# Text Classification

We'll use the [IMDB](http://ai.stanford.edu/~amaas/data/sentiment/) dataset for this task. This is a dataset for binary sentiment classification containing 25,000 highly polarized movie reviews for training, and 25,000 for testing. There is additional unlabeled data for use as well.

In [1]:
using FastAI

In [4]:
data, blocks = load(datarecipes()["imdb"])


((mapobs(loadfile, ObsView(::MLDatasets.FileDataset{typeof(identity), String}, ::Vector{Int64})), mapobs(parentname, ObsView(::MLDatasets.FileDataset{typeof(identity), String}, ::Vector{Int64}))), (Paragraph(), Label{String}(["neg", "pos"])))

Each sample is a review, this'll be our input data. The output is the sentiment of the input, either positive or negative.

In [13]:
println("Sample = ",getobs(data, 1))
println("Block = ",blocks)

Sample = ("Story of a man who has unnatural feelings for a pig. Starts out with a opening scene that is a terrific example of absurd comedy. A formal orchestra audience is turned into an insane, violent mob by the crazy chantings of it's singers. Unfortunately it stays absurd the WHOLE time with no general narrative eventually making it just too off putting. Even those from the era should be turned off. The cryptic dialogue would make Shakespeare seem easy to a third grader. On a technical level it's better than you might think with some good cinematography by future great Vilmos Zsigmond. Future stars Sally Kirkland and Frederic Forrest can be seen briefly.", "neg")
Block = (Paragraph(), Label{String}(["neg", "pos"]))


In [15]:
task = FastAI.TextClassificationSingle(blocks, data)

SupervisedTask(Paragraph -> Label{String})

The task consists of encodings that needs to be applied to the input data and output data.

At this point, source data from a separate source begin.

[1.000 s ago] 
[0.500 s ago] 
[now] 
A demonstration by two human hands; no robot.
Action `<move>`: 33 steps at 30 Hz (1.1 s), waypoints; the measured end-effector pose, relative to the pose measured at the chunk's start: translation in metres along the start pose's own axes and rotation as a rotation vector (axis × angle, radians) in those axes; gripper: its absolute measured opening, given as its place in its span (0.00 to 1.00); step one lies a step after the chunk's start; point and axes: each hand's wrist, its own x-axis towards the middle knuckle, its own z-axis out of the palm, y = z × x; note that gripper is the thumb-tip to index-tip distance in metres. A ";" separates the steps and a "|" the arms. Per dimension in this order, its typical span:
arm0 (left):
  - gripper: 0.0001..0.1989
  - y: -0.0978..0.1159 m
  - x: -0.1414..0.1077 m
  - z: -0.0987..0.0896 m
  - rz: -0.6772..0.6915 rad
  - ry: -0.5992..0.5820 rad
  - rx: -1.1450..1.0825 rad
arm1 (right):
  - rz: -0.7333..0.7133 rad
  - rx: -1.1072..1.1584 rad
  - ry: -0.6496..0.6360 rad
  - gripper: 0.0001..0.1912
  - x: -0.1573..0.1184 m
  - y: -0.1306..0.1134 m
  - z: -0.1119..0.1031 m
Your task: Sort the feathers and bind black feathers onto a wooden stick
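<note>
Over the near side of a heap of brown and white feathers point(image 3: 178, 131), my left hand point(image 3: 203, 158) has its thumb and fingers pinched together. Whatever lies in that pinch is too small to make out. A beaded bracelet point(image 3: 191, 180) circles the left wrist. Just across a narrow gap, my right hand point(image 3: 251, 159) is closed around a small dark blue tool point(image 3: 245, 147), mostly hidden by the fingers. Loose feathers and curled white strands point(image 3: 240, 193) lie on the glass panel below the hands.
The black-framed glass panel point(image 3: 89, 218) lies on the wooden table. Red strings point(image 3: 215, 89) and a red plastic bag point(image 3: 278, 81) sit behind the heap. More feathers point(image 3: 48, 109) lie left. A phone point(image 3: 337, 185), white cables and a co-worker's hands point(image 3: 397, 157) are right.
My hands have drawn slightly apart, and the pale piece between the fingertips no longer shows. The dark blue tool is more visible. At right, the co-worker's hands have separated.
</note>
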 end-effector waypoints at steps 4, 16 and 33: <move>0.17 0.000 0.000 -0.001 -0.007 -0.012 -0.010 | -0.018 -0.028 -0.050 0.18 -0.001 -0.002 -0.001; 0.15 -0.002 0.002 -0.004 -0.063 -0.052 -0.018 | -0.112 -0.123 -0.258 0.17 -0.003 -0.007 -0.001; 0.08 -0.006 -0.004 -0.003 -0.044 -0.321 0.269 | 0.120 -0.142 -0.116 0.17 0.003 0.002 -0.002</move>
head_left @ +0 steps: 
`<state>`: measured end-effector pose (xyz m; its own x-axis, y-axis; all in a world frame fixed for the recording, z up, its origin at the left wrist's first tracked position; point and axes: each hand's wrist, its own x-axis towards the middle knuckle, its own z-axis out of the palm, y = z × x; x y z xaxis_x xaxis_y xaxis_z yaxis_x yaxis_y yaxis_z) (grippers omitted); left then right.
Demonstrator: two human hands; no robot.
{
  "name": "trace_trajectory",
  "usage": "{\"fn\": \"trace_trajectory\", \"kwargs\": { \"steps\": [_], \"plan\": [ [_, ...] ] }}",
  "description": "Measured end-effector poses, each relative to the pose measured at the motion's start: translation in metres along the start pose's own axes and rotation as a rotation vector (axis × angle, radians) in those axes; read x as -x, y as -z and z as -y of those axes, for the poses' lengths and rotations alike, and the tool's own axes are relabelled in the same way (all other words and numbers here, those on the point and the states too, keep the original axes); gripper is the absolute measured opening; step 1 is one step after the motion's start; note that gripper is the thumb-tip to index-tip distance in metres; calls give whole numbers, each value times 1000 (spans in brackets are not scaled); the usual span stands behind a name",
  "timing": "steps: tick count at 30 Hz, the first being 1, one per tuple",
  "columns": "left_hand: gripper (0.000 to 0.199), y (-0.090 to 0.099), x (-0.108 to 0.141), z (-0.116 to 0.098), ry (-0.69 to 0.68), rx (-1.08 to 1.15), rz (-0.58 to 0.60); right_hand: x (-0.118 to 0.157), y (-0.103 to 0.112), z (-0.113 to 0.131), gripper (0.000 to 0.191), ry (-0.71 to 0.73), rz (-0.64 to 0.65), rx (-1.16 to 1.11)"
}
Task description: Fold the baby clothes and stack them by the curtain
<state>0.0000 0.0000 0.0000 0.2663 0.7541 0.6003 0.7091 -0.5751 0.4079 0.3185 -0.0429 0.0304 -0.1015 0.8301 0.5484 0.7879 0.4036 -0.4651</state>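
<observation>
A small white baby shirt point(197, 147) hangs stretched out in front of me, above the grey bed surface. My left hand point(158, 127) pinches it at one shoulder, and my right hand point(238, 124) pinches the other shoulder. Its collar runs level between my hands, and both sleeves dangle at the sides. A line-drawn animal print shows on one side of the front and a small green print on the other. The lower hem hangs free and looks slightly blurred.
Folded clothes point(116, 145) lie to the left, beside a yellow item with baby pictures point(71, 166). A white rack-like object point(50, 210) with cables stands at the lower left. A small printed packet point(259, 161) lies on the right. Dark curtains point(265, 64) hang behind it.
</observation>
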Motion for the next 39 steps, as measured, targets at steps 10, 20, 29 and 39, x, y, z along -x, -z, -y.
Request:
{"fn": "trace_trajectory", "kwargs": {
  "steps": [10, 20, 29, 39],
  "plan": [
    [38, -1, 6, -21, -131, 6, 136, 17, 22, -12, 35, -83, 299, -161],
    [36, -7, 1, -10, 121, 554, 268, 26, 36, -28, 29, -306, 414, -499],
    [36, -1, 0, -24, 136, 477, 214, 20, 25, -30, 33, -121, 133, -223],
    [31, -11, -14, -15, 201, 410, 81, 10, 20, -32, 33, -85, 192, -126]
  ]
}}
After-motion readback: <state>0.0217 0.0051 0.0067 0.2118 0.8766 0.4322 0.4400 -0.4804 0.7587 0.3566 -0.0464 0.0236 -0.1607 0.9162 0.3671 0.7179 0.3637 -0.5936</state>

The encodings for the input data are as follows:
- **Sanitize**: Involves text cleaning steps like case trimming, remove punctuations, removing stop words, and some fastai specific preprocessing steps (xxbos, xxup, etc).
- **Tokenize**: Tokenizing the text into words.
- **EmbedVocabulary**: Embedding the words into a vector space. This step constructs the vocabulary for the training data and returns the vector embedding for the input data.

In [16]:
task.encodings

(Sanitize(Function[FastAI.Textual.replace_all_caps, FastAI.Textual.replace_sentence_case, FastAI.Textual.convert_lowercase, FastAI.Textual.remove_punctuations, FastAI.Textual.basic_preprocessing, FastAI.Textual.remove_extraspaces]), Tokenize([FastAI.Textual.tokenize]), FastAI.Textual.EmbedVocabulary(OrderedCollections.OrderedDict("redeemiing" => 1, "poulange" => 1, "inattentive" => 1, "sleepwalking" => 20, "photosynthesis" => 1, "lunk" => 1, "henry" => 407, "whiz" => 16, "redresses" => 1, "gathered" => 38…)), OneHot{DataType}(Float32, 0.5f0))

In [23]:
input, target = getobs(data, 1)

("Story of a man who has unnatural feelings for a pig. Starts out with a opening scene that is a terrific example of absurd comedy. A formal orchestra audience is turned into an insane, violent mob by the crazy chantings of it's singers. Unfortunately it stays absurd the WHOLE time with no general narrative eventually making it just too off putting. Even those from the era should be turned off. The cryptic dialogue would make Shakespeare seem easy to a third grader. On a technical level it's better than you might think with some good cinematography by future great Vilmos Zsigmond. Future stars Sally Kirkland and Frederic Forrest can be seen briefly.", "neg")

In [35]:
encoded_input, encoded_output = encodesample(task, Training(), (input, target))

println(encoded_input)
println(encoded_output)

[25000, 633779, 11990, 46, 395, 102, 633779, 1220, 5383, 433, 1374, 306, 3246, 122678, 27, 47, 2198, 241, 523, 157, 657, 1, 79, 633779, 1353, 182, 306, 122678, 12727, 424, 720, 369, 633779, 614, 633779, 18, 1542, 633779, 296, 802, 739, 28, 633779, 305, 963, 985, 900, 633779, 4, 633779, 4, 633779, 900, 1700, 633779, 135, 633779, 24, 633779, 13, 633779, 42, 6696, 136]
Float32

[1.0, 0.0]


Let us now look at each step of the above encoding process.

##### Sanitize

The sanitized input data will have no stop words, no punctuations, and no case. Along with those, it'll also contain some fastai specific tokens like xxbos (beginning of the sentence), xxup (the next word if uppercase in the original text), xxmaj (the first letter is uppercase in the original text), etc.

In [40]:
encoding_1 = Textual.Sanitize()
sanitized_data = FastAI.encode(encoding_1, Training(), Paragraph(), input)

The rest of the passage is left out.